- Genre: Sports
- Starring: Wayne Rooney (coach) Andy Ansah (football consultant: 2008–2010) Sue Smith (football consultant: 2008–2009)
- Narrated by: Natalie B
- Country of origin: United Kingdom
- Original language: English
- No. of series: 3
- No. of episodes: 10

Production
- Running time: 60mins (inc. adverts)
- Production company: Plum Pictures

Original release
- Network: Sky1 (2008–2010)
- Release: 30 November 2008 – 5 December 2010

= Wayne Rooney's Street Striker =

Wayne Rooney's Street Striker (also known as Coke Zero Street Striker due to a sponsorship deal with Coca-Cola) is a British reality television series that was broadcast on Sky1 and in high definition on Sky1 HD. The prize for the winners of the competition includes trips to a football training camp in Brazil and South Africa for the 2010 FIFA World Cup Final.

==Background==
Wayne Rooney played as a striker for Everton, Manchester United and the England national team. He is one of the most recognised footballers in England and world football. He grew up in Croxteth, an inner-city part of Liverpool and practised his skills in the streets near his house, and it was this upbringing that inspired the show. The idea of Wayne Rooney's Street Striker came about in 2008 and the first series was filmed and broadcast in October and November of that year around the area of Stockport just outside Manchester. The aim was to find a talented young footballer who could perform a range of tricks.

==Format==
The show takes the form of a contest to find the most skillful street footballer in the United Kingdom. It is fronted by Rooney and former professional footballer Andy Ansah. England women's team footballer Sue Smith was also involved for the first two series.

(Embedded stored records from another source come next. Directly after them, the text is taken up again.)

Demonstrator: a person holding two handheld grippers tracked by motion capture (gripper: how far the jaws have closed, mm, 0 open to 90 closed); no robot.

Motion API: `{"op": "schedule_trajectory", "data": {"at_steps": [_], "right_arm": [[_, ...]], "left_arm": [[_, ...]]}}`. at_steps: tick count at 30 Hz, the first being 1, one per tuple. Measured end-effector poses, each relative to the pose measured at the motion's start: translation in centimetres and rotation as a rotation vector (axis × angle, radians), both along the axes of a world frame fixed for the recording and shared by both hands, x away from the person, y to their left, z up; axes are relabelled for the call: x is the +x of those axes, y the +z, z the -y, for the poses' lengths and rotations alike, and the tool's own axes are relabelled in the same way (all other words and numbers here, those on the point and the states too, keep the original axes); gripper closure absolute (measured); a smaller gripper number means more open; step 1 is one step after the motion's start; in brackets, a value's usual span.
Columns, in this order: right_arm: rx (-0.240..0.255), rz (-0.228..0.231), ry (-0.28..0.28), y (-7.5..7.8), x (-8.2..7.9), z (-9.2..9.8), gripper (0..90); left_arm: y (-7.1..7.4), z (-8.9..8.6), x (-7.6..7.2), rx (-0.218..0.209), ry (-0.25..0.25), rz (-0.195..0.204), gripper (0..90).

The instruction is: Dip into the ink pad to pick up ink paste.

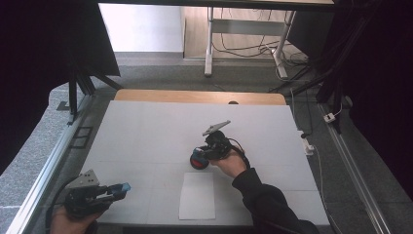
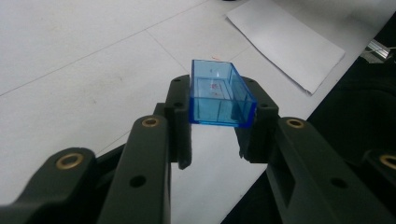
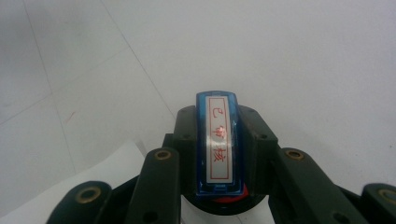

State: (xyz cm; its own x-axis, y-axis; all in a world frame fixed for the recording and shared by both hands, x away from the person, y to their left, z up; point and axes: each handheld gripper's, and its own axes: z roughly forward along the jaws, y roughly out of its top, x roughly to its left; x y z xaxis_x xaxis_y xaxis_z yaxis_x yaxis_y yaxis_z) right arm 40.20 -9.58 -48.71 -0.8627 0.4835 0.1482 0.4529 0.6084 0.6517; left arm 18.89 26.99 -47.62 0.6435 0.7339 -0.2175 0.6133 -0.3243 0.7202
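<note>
From the high view, I am holding the left gripper (image 1: 109, 191) low at the near left corner of the white table (image 1: 146, 131), its tongs pinching a small blue cap (image 1: 125, 187). The right gripper (image 1: 207, 153) is sitting mid-table, just beyond the far edge of the paper sheet (image 1: 197, 196), and it is gripping a stamp (image 1: 198, 160) whose red base is showing at its left end.

In the left gripper view, the tongs are pressing on the two side walls of the clear blue cap (image 2: 221, 98), hollow side facing outward and up, with the sheet (image 2: 287, 39) lying farther off.

In the right gripper view, the tongs are clamping the stamp (image 3: 219, 144) by its long sides, the label with red characters facing the camera, a bit of the red part (image 3: 227, 199) peeking out below.

As I judge it, the stamp is uncapped and I am getting ready to press it onto the sheet. To do that well, I should be carrying it over the paper's middle, keeping the printing face level, lowering straight, pressing evenly without sliding, and keeping the cap parked aside.
</note>
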Motion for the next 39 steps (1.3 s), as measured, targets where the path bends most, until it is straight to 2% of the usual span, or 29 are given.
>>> {"op": "schedule_trajectory", "data": {"at_steps": [3, 10, 16, 22, 30, 39], "right_arm": [[-0.006, 0.009, 0.005, 0.0, -0.1, -0.1, 71.9], [-0.05, 0.077, 0.048, 0.2, -0.7, -0.5, 71.7], [-0.041, 0.069, 0.048, 0.2, -0.6, -0.4, 71.7], [-0.049, 0.099, 0.058, 0.4, -0.9, -0.4, 71.7], [-0.007, 0.11, 0.069, 1.6, -1.4, 0.0, 71.7], [0.019, 0.117, 0.077, 2.8, -2.6, 0.7, 71.7]], "left_arm": [[0.0, 0.0, 0.0, 0.0, 0.0, 0.0, 68.0], [0.0, 0.0, 0.0, -0.001, -0.003, -0.004, 67.9], [0.0, 0.0, 0.1, -0.002, -0.004, -0.008, 67.9], [0.0, 0.0, 0.1, -0.004, -0.005, -0.012, 67.8], [0.0, -0.1, 0.2, -0.011, -0.003, -0.017, 67.8], [-0.1, -0.1, 0.1, -0.014, -0.002, -0.016, 67.8]]}}
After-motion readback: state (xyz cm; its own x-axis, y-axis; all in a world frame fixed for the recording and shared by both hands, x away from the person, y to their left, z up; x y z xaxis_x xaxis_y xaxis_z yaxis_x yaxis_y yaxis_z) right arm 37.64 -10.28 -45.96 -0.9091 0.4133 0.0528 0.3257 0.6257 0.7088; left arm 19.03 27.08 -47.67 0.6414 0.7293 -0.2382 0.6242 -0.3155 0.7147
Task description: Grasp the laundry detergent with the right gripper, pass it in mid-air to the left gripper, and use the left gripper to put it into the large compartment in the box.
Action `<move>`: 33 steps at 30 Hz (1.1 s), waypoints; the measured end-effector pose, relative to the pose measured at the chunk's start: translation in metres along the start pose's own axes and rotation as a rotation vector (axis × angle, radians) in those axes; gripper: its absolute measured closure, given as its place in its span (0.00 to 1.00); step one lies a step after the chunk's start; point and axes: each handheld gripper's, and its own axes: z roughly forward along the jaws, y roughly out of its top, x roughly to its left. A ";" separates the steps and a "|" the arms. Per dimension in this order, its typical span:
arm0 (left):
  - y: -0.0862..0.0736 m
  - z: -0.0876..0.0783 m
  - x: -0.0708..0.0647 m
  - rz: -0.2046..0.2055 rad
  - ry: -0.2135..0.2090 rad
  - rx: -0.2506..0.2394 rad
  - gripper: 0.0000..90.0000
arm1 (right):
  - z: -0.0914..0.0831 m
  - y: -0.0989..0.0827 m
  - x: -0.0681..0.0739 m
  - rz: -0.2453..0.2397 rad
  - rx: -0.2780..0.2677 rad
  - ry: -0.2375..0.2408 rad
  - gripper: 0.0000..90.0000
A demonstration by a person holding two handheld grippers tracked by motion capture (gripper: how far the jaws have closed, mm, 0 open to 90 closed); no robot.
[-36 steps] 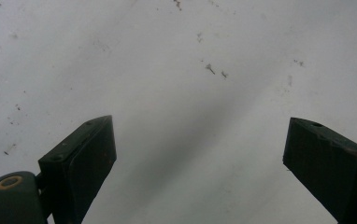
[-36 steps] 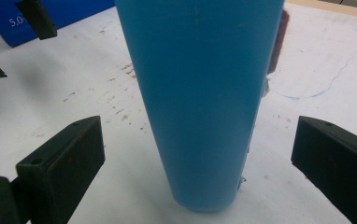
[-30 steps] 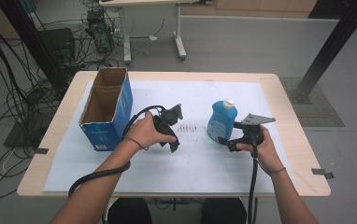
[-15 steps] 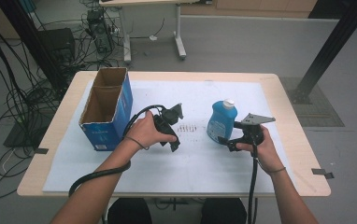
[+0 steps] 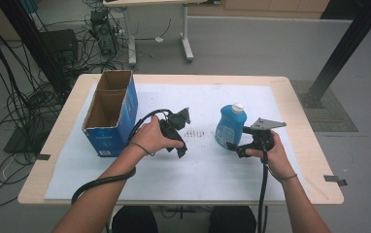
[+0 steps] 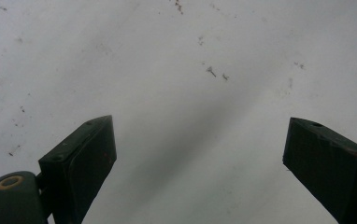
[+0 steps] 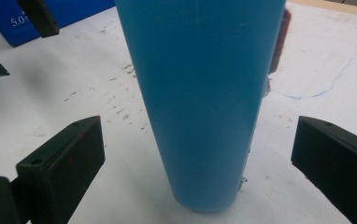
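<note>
Blue bottle with white cap stands upright on the white mat covering the desk, right of centre, its base flat on the mat.

Left to right, from the high view:

1. Open blue cardboard box stands at the left of the mat, mouth upward, interior apparently empty.
2. Left tongs are held low over the mat, just right of the box and well apart from the bottle. In the left gripper view the 2 jaws stand wide apart with nothing between them but speckled mat.
3. A patch of dark specks marks the mat between the 2 hands.
4. Right tongs sit at the bottle's lower body. In the right gripper view the jaws stand wide apart, 1 on each side of the bottle, neither touching it.

Assessment: the step in hand appears to be the approach to grasp the bottle; the straddle is made, the grip is not. The next move calls for the right tongs to close squarely on the lower body, firmly enough that the smooth, tapering plastic does not slip, then a straight lift. The box is the likely destination, though that cannot be confirmed.
</note>
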 end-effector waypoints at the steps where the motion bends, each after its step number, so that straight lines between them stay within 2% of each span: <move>1: 0.000 0.000 0.000 0.000 0.000 0.001 0.11 | 0.000 0.000 0.000 0.001 -0.001 -0.001 0.03; 33: -0.001 0.000 -0.001 -0.001 0.001 0.001 0.11 | -0.001 0.000 0.001 0.003 -0.003 -0.005 0.03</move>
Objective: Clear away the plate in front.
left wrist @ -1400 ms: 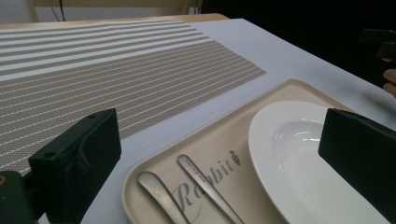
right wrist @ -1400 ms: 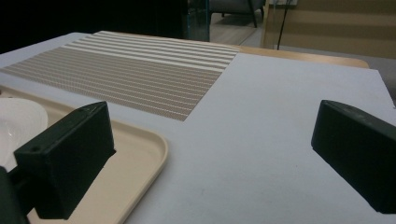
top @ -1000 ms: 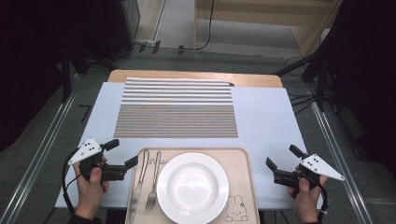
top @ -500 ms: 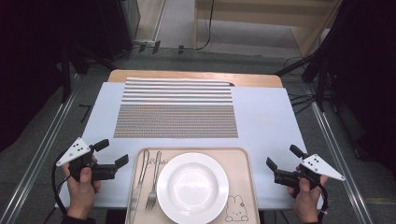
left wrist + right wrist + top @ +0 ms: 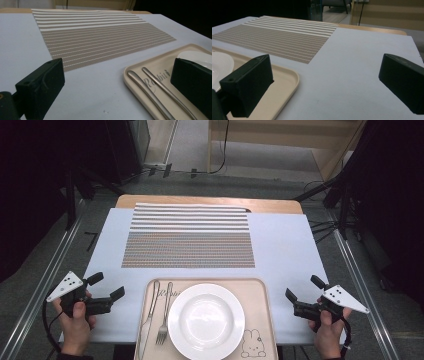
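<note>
The tray [image 5: 257,292] sits at the near edge of the table [image 5: 285,250], centred between your hands. On it the white plate [image 5: 206,321] lies in the middle, with a fork [image 5: 164,317] and a spoon [image 5: 148,320] side by side along its left rim. Your left gripper [image 5: 105,286] rests just left of the tray, jaws spread, holding nothing. Your right gripper [image 5: 305,287] rests just right of it, jaws likewise spread and empty. Beyond the tray lies a striped placemat [image 5: 187,237].
</note>
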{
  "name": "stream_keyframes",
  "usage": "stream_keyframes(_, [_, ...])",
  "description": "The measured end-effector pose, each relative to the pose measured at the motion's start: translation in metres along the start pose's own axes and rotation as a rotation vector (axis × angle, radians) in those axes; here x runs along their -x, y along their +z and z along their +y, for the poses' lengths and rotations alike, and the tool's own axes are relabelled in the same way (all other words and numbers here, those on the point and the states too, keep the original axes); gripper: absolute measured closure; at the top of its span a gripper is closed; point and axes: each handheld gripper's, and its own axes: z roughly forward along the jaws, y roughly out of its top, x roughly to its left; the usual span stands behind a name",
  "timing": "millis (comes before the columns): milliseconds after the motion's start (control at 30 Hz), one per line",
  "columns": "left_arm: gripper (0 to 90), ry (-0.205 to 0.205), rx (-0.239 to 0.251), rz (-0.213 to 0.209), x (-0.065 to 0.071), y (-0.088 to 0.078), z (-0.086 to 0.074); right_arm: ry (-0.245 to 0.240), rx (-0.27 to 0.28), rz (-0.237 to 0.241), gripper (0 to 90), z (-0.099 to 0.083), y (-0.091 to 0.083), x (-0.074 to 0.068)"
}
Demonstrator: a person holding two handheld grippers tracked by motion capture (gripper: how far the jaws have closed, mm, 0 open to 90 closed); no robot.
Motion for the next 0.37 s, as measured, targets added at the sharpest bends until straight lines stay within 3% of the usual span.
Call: stream_keyframes(367, [0.0, -0.009, -0.017, 0.020, -0.0085, 0.0002, -0.0073, 0.003, -0.001, -0.002, 0.0, -0.0020, 0.0011, 0.0020])
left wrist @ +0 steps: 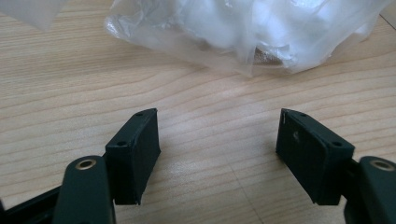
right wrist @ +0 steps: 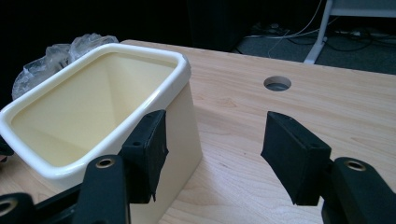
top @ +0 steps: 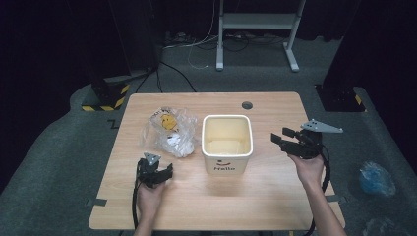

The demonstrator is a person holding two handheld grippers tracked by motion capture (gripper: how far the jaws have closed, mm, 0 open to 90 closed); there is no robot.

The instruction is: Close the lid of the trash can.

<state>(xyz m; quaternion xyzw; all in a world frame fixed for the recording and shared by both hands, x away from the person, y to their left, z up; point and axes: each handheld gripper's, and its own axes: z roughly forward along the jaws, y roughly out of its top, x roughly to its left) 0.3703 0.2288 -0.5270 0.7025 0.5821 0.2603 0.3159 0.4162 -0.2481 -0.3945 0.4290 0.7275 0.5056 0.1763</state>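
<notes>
A: Left claw [top: 164, 172]?

B: Low over the near-left part of the bench [top: 275, 191], jaws spread wide, nothing between them. In the left gripper view bare wood shows between the pads, and the crumpled clear plastic bag [left wrist: 243, 32] lies just beyond the tips, not touching.

A: Where's the bag overall?

B: Left of centre on the bench, just left of the cream bin [top: 227, 142], maybe touching its wall; hard to tell from the high view. Something yellow is inside the bag, too small to read.

A: Bin?

B: Upright, mid-bench, open top, empty as far as I can see. Dark print on its near wall.

A: Right claw [top: 281, 137]?

B: Held above the bench to the right of the bin, pointing left at it. Jaws well apart and holding nothing. In the right gripper view the tips sit near the bin's right wall [right wrist: 184, 121], one pad in front of the rim corner, no clear contact.

A: Anything else?

B: Round hole [top: 247, 105] in the bench on the far side, behind the bin.
</notes>
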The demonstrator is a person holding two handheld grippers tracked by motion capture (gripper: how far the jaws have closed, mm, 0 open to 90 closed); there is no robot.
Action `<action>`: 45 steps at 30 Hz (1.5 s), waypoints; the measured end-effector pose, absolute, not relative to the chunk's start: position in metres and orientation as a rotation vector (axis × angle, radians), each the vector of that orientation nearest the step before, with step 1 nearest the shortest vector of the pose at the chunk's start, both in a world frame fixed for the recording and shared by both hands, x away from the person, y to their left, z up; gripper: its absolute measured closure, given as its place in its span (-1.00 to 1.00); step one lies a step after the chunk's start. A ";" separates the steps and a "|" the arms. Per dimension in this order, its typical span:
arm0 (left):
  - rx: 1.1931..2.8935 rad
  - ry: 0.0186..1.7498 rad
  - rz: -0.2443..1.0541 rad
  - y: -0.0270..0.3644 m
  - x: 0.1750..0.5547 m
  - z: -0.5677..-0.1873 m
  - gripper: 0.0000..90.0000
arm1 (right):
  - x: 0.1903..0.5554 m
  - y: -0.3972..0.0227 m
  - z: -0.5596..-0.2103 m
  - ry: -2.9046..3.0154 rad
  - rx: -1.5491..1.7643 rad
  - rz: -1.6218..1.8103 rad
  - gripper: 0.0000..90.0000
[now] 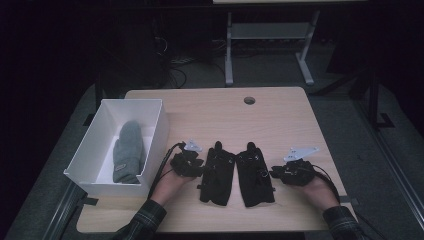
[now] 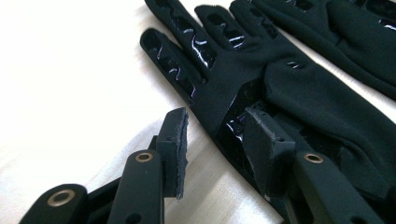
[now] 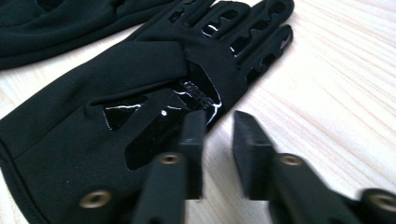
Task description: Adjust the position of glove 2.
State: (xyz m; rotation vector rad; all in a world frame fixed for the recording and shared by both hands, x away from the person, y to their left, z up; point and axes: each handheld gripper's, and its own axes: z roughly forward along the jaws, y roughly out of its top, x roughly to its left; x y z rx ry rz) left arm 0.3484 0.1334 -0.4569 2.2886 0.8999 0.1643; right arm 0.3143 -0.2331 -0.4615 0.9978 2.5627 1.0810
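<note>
Dark room surrounds your pale wooden table; at centre frame two black fabric gloves lie flat side by side, ready for pairing, and a grey mitten sits in the white box at left. Your left gripper straddles a glove's edge, half open. Your right gripper hangs narrow and empty beside the other glove.

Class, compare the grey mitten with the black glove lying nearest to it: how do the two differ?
The grey mitten lies inside the white box; the black glove lies on the bare wooden table. The mitten is one rounded shape with no separate fingers; the glove has separate fingers. The mitten looks soft and matt; the glove carries glossy patches. Both lie flat with fingertips pointing away from the person.
</note>
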 end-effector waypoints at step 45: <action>2.056 0.908 -0.162 0.154 0.359 -0.426 0.94 | 0.315 -0.188 -0.465 2.675 0.827 1.093 1.00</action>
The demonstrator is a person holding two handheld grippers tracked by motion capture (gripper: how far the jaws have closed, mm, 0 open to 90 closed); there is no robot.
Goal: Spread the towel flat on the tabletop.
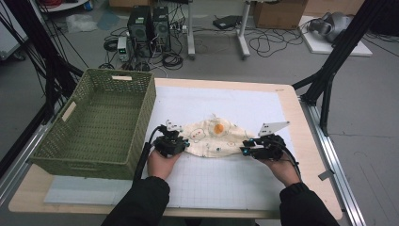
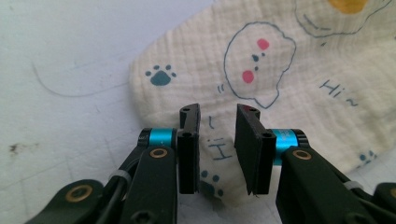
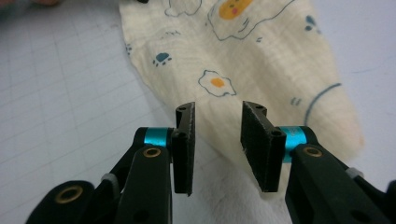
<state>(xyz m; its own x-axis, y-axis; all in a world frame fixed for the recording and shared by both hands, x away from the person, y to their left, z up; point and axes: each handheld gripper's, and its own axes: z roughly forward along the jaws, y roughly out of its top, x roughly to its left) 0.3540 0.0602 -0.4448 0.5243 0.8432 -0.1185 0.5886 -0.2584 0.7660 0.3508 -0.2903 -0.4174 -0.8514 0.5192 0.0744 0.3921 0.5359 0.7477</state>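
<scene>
From the high view, a cream-coloured crinkled muslin cloth printed with fried eggs, paw marks and cartoon faces (image 1: 215, 137) lies bunched near the middle of the white gridded mat (image 1: 226, 179) on my wooden desk (image 1: 301, 141). My left gripper (image 1: 184, 143) sits at the cloth's left end and my right gripper (image 1: 243, 146) at its right end, both low over the mat. A woven green plastic basket (image 1: 101, 123) stands empty at the left of the desk, just beside the mat.

In the left gripper view, my two black jaws stand a narrow way apart with nothing pinched between them. The cloth (image 2: 261, 74) lies flat beneath and beyond them, its rounded corner with a blue paw print just to the left of the jaws.

In the right gripper view, my jaws (image 3: 217, 140) are likewise parted a little and hold nothing. The cloth (image 3: 243, 60) stretches away from them, a soft ridge running along its length towards a small fried-egg print.

I judge the cloth to be light, limp and a little grippy from its crinkled weave, so it will sag and fold wherever it is unsupported. The best hold looks like a pinch on an edge or corner at each end, lifting both ends together.
</scene>
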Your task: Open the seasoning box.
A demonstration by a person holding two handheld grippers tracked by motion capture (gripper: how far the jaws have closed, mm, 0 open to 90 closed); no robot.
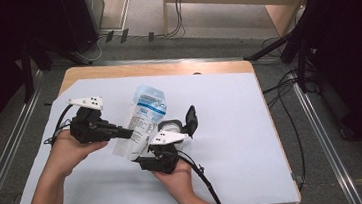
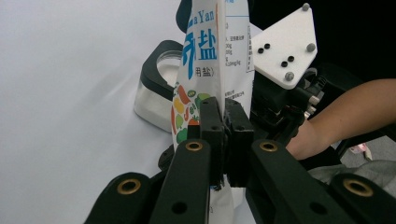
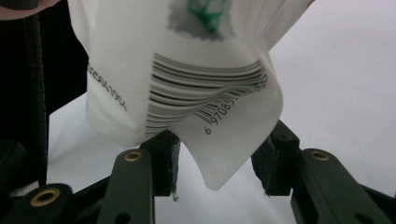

During the first two series of Street Striker, young hopefuls around the UK were put to their test at trials, and only 24 talented footballers made it to the television show to appear on the episodes and perform in front of Rooney.

In the third series, the search for the UK's most talented street striker was bigger than ever, with massive open-auditions held in both Manchester and Birmingham. Talented youngsters were also scouted from numerous eleven-a-side football clubs and five-a-side Power League teams all over the country.

Ansah scouted all around the UK for talent, and brought to Rooney 100 talented young footballers who had the potential to be crowned Wayne Rooney's Street Striker 2010.

Rooney had also upped the age limit to 16- to 24-year-olds, he wanted better talent, ability, mental strength and attitude than what he had in the previous two series of Street Striker.

In the first episode, it shows the Top 100 Street Footballers of the UK being whittled down to just 20, who would then go on and perform in very difficult street football challenges in front of Wayne Rooney and be judged by him. This year contestants had to perform in front of massive crowds, which only added to the pressure to perform well.

Contestants who made it through to the Final 20 in Street Striker 2010 included River, Hollie, Ricky, Mamus, Rosie, Alando, Lee, Jay, Jamie, Shpresim, Shannon, Daniel, Olly, Charlotte, Chris, Craig and others. Ricky won.

The prize for the winner of the first series, Travis Beckford was a trip to a football training camp in Brazil, while the second series winner, Ashleigh Goddard, won tickets to the 2010 FIFA World Cup Final in Johannesburg, South Africa.

It was confirmed that the prize for the winner of the third series who was Jack Erritt from Haywards Heath would win a trip to Wales, where they will visit street football projects in the Swansea community. They also get the chance to see the professional side Swansea FC play a match and perform some of their skills on the pitch at half-time.

==Broadcast==
The first series consisted of three episodes but the second and third series had one extra episode. The first series was broadcast on Sky1 on Sunday evenings at 7pm, beginning on 30 November 2008. The second series began on 8 November 2009 and ran for four weeks. The third series started airing on Sky1 and Sky1 HD on 14 November 2010. The series director was Mike Christie.